Взгляд цепляется за Настю, которая, гордо задрав подбородок, смотрит на меня с презрением, какая же я никчемная, жалкая. От этого открытия тошно на душе. Я разворачиваюсь и иду к себе в комнату, слышу за спиной шаги догоняющего меня Сергея.
– Люба, послушай, это ради тебя…
Но даже не оборачиваюсь, сразу прохожу в комнату, закрыв дверь у его носа, щелкаю замком.
Падаю на кровать и вот тут даю волю безутешным горьким слезам, содрогаясь всем телом. Плачу, уткнувшись в подушку, вою со всей болью и отчаяньем, которые одолели меня.
Слабая, никудышная я дочь! Должна была вытащить отца из этой алкогольной ямы, вылечить! А я тут бегаю туда-сюда! Взрослую из себя строю! Дура! Идиотка!

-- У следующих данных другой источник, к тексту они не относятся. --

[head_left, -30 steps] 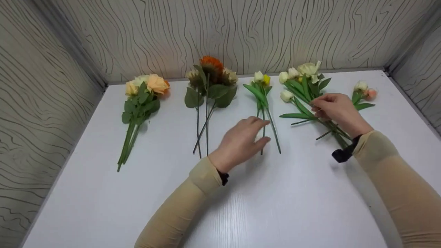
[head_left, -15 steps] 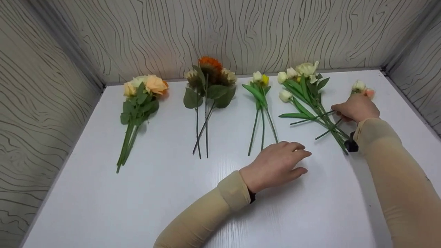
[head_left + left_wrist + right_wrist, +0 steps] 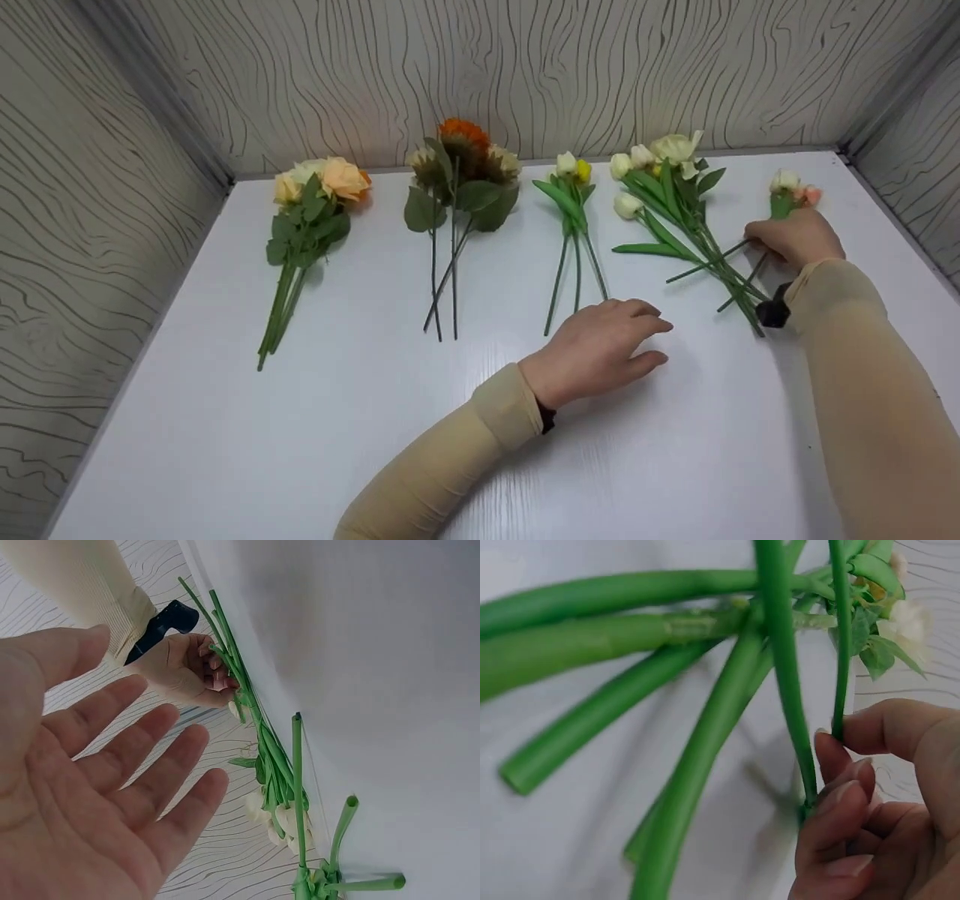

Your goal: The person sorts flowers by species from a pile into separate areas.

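My right hand [image 3: 801,238] is at the far right, its fingers around the stems of a white tulip [image 3: 784,180] and a pink tulip [image 3: 808,195]. In the right wrist view, thumb and forefinger pinch one thin green stem [image 3: 843,652], and another stem [image 3: 784,667] runs down to the other fingertips. These stems cross over the stems of a mixed bunch of white tulips [image 3: 628,205] and a larger cream flower [image 3: 675,148]. My left hand [image 3: 600,346] hovers with relaxed, spread fingers near the stem ends of a small white-and-yellow tulip bunch [image 3: 570,202]; it holds nothing.
Peach and cream roses [image 3: 341,178] lie at the left of the white table [image 3: 225,450]. Between them and the tulips lie orange and cream flowers [image 3: 463,139] with dark stems. A wood-patterned wall [image 3: 480,75] stands along the back edge.
My right hand has gone from the mixed bunch to the white and pink tulips, then shifted slightly right, drawing their stems along. My left hand has moved right and toward the front.
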A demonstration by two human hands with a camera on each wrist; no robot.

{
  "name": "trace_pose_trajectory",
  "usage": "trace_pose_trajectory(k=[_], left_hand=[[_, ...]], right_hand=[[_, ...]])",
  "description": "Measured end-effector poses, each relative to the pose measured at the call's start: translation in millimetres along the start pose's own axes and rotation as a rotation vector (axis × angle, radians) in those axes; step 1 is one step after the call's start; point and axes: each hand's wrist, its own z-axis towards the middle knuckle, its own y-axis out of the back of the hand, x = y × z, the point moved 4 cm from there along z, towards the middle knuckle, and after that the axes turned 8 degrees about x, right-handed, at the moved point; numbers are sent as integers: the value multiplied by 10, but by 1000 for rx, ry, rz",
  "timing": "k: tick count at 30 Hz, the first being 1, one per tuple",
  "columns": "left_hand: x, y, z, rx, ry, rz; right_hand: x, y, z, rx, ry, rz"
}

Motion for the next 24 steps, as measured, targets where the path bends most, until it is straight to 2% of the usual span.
trace_pose_trajectory(k=[5,8,12,15,20,24], left_hand=[[72,55,-7,-32,28,-73],[118,106,-22,-72,48,-113],[208,193,-56,-138,100,-222],[313,258,-91,-183,157,-377],[508,328,-144,-260,242,-656],[642,353,-181,-285,311,-795]], right_hand=[[-29,19,-9,20,25,323],[13,13,-40,34,44,439],[126,-27,-120,24,107,511],[274,-102,-205,-5,209,529],[665,-361,-413,-50,398,603],[1040,-642,-624,-38,529,644]])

А Юрка?! Из-за моей легкомысленности брат уже не увидит папу никогда…
– Люба! – сквозь туман горечи и слез пробивается голос Романа. – Люба, перестань, – слышу строгий и отчетливый приказ, – он не стоит таких слез.
Его жестокие слова бьют похлеще удара плети.
Вся зареванная, вскакиваю с кровати и бросаюсь на Молота с кулаками.
– Как ты смеешь! Кто ты такой, чтобы так говорить!
Он выставляет руки вперед и не дает толком себя ударить, что бесит меня еще сильнее.
– Тебе больно, я понимаю. Но я всего лишь озвучил правду. Ты ни в чем не виновата. Он сам выбрал водку, конец был предсказуем для него, – разъясняет мне будничным тоном Роман.
– Ах ты ж гад! Не смей! Это мой папа! Ты не имеешь права! – в приступе истерики, колочу его повсюду, куда только попаду. – Гад! Это все из-за тебя!